Из этой истории я извлек урок: польский народ состоит не только из рабочих и крестьян, которых следует любить, и их врагов, которых следует ненавидеть. Тут дело посложнее. Польский народ — это, например, и такие вот силезские бухгалтеры, и непонятно, что с ними делать. Мне ведь не пришло в голову донести на соседа.
Для меня наступило время переоценки ценностей. От незначительных открытий — к полному осознанию происходящего, и как завершение — бегство (будем называть вещи своими именами) за границу.

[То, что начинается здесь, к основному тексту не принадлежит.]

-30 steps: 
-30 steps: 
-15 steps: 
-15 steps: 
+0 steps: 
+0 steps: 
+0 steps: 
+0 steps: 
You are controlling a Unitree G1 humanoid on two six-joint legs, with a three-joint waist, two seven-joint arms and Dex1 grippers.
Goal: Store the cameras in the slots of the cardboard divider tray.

К моему сталинскому — или послесталинскому — периоду я отношу и передвижную антиимпериалистическую выставку. Точно не помню, когда она проходила — в 1952 или 1953 году. В пользу первой даты говорит идиотская кампания с колорадским жуком, которая была отражена на выставке. Соединенные Штаты обвинялись в том, что якобы во время Корейской войны их авиация рассеивала над Польшей колорадских жуков — опасных картофельных вредителей. Каждую неделю «на места» отправлялись специальные отряды — на поиски зараженных зон. Американская авиация будто бы действовала по ночам, преимущественно над территорией Воссоединенных земель. Что делала ночью героическая противовоздушная оборона и польские истребители — неизвестно. Степень оболванивания населения пропагандой превышала даже уровень глупости самого населения. Наряду с актуальной атакой на «колорадского вредителя» выставка изобиловала всеми антиимпериалистическими жупелами того времени: дискриминация негров, обнищание пролетариата, разложение общества, падение нравственности. Я ходил по выставке со смешанными, типично социалистическими чувствами. Но подозреваю, что другие испытывали чувства более цельные и радостные. Несмотря на неимоверные старания прессы и неутомимость сатириков, подающих кока-колу как «типичный продукт империализма, цель которого — плановое отравление общества», слава этого напитка достигла и наших берегов. Начитавшись лозунгов об «отравлении общества», каждый непременно хотел хоть разок глотнуть божественной отравы. У павильона, где можно было осуществить заветное желание, собиралась внушительная толпа. Но все помалкивали, поскольку выставка кишела агентами УБ в штатском. Фотографии, представляющие «обнищание пролетариата» и «падение нравственности», тоже пользовались исключительным — хотя и несколько меньшим — успехом. Я уходил с выставки все с теми же противоречивыми ощущениями. Официально я был доволен, что с социализмом все в порядке, но в душе радовался, что есть еще на свете надежда.